[Data records]
=-=-=

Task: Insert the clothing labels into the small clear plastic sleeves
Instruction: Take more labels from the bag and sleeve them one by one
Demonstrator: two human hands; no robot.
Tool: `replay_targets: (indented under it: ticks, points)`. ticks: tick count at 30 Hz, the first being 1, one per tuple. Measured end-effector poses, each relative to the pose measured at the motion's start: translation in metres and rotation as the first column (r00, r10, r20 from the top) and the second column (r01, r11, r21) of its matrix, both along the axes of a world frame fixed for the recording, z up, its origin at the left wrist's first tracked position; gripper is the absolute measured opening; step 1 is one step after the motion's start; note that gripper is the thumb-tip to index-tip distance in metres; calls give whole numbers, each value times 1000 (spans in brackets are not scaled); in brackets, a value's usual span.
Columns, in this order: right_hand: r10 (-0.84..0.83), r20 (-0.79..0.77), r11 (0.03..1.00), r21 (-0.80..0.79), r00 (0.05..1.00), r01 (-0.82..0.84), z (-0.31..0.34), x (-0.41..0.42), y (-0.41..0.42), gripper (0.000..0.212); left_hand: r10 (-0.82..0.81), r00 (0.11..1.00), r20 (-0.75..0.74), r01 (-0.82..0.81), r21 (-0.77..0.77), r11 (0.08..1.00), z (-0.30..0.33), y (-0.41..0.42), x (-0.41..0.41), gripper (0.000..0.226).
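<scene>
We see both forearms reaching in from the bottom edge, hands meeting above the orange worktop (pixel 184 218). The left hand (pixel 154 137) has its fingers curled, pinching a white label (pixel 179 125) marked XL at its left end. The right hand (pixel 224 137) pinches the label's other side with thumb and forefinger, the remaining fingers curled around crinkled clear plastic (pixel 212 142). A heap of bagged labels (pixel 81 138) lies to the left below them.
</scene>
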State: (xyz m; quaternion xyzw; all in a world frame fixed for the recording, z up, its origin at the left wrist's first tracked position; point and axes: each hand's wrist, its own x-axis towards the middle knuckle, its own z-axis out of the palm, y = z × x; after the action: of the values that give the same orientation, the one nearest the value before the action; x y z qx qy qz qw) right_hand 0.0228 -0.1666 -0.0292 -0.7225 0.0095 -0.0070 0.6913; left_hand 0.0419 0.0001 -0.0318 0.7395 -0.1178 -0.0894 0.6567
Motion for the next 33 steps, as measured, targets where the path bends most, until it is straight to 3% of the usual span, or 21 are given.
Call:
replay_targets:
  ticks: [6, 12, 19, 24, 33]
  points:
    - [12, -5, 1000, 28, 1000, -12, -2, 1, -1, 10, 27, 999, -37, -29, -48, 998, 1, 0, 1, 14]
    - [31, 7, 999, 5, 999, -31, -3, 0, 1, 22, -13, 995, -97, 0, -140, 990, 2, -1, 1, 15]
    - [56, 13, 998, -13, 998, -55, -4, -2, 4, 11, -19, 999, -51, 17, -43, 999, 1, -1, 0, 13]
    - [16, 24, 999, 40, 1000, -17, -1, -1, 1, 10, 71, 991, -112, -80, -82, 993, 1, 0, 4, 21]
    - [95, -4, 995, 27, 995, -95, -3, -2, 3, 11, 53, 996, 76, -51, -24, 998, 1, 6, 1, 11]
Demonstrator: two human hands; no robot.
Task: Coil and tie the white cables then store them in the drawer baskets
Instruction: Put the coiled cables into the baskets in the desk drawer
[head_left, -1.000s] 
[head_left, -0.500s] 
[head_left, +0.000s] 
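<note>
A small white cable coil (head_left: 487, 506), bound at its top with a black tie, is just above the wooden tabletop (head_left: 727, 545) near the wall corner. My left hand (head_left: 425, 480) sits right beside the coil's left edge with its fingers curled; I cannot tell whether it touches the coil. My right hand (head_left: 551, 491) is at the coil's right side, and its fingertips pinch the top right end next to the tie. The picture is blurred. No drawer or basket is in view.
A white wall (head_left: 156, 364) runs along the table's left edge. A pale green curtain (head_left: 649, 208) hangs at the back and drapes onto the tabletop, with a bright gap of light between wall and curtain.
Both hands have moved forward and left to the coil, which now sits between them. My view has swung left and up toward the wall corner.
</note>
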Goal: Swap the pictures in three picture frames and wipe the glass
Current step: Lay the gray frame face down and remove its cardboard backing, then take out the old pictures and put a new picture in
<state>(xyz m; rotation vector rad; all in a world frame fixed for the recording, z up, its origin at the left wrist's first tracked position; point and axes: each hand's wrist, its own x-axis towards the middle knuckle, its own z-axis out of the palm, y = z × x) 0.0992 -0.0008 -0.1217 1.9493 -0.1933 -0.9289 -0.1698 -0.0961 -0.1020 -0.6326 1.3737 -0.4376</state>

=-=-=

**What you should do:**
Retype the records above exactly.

**Output for this task:**
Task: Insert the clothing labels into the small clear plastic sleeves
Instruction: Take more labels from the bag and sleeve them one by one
Demonstrator: two human hands; no robot.
Tool: `replay_targets: (indented under it: ticks, points)`. ticks: tick count at 30 Hz, the first being 1, one per tuple. Measured end-effector poses, each relative to the pose measured at the motion's start: translation in metres and rotation as the first column (r00, r10, r20 from the top) and the second column (r01, r11, r21) of its matrix, both along the axes of a world frame fixed for the recording, z up, its origin at the left wrist's first tracked position; gripper is the absolute measured opening; step 1 is one step after the motion's start; note that gripper is the thumb-tip to index-tip distance in metres; calls give whole numbers, each value times 1000 (spans in brackets are not scaled); in brackets, a value's usual span.
Columns, in this order: right_hand: r10 (-0.84..0.83), r20 (-0.79..0.77), r11 (0.03..1.00), r21 (-0.80..0.79), r00 (0.05..1.00), r01 (-0.82..0.84), z (-0.31..0.34), x (-0.41..0.42), y (-0.41..0.42), gripper (0.000..0.212); left_hand: r10 (-0.82..0.81), r00 (0.11..1.00), r20 (-0.75..0.74), r01 (-0.82..0.81), r21 (-0.77..0.77), r11 (0.08..1.00), z (-0.30..0.33), y (-0.41..0.42), x (-0.41..0.41), gripper (0.000..0.226).
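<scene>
We see both forearms reaching in from the bottom edge, hands meeting above the orange worktop (pixel 184 218). The left hand (pixel 154 137) has its fingers curled, pinching a white label (pixel 179 125) marked XL at its left end. The right hand (pixel 224 137) pinches the label's other side with thumb and forefinger, the remaining fingers curled around crinkled clear plastic (pixel 212 142). A heap of bagged labels (pixel 81 138) lies to the left below them.
</scene>
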State: (xyz m; quaternion xyzw; all in a world frame fixed for the recording, z up, its origin at the left wrist's first tracked position; point and axes: each hand's wrist, its own x-axis towards the middle knuckle, its own z-axis out of the palm, y = z × x; after the action: of the values that give the same orientation, the one nearest the value before the action; x y z qx qy qz qw) right_hand 0.0228 -0.1666 -0.0292 -0.7225 0.0095 -0.0070 0.6913; left_hand 0.0419 0.0001 -0.0318 0.7395 -0.1178 -0.0894 0.6567
Motion for the next 33 steps, as measured, targets where the path bends most, until it is straight to 3% of the usual span, or 21 are given.
Call:
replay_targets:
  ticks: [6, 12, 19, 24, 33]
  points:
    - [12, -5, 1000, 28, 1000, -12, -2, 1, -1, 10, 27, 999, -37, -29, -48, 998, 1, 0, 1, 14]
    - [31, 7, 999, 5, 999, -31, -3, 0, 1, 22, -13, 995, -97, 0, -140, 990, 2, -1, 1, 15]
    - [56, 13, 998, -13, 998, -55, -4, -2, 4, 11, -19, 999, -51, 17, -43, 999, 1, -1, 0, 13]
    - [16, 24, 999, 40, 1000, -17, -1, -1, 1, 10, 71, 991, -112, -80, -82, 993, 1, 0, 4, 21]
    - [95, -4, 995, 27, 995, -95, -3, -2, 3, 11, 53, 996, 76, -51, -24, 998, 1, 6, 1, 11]
Demonstrator: two human hands; no robot.
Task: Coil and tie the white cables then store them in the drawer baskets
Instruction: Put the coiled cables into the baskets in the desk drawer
[head_left, -1.000s] 
[head_left, -0.500s] 
[head_left, +0.000s] 
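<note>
A small white cable coil (head_left: 487, 506), bound at its top with a black tie, is just above the wooden tabletop (head_left: 727, 545) near the wall corner. My left hand (head_left: 425, 480) sits right beside the coil's left edge with its fingers curled; I cannot tell whether it touches the coil. My right hand (head_left: 551, 491) is at the coil's right side, and its fingertips pinch the top right end next to the tie. The picture is blurred. No drawer or basket is in view.
A white wall (head_left: 156, 364) runs along the table's left edge. A pale green curtain (head_left: 649, 208) hangs at the back and drapes onto the tabletop, with a bright gap of light between wall and curtain.
Both hands have moved forward and left to the coil, which now sits between them. My view has swung left and up toward the wall corner.
</note>
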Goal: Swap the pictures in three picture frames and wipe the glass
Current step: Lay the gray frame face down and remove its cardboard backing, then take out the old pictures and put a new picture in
<state>(xyz m; rotation vector rad; all in a world frame fixed for the recording, z up, its origin at the left wrist's first tracked position; point and axes: each hand's wrist, its own x-axis towards the middle knuckle, its own z-axis out of the palm, y = z × x) 0.0992 -0.0008 -0.1217 1.9493 -0.1933 -0.9289 -0.1698 -0.0961 -0.1020 -0.6326 1.3737 -0.4376</state>

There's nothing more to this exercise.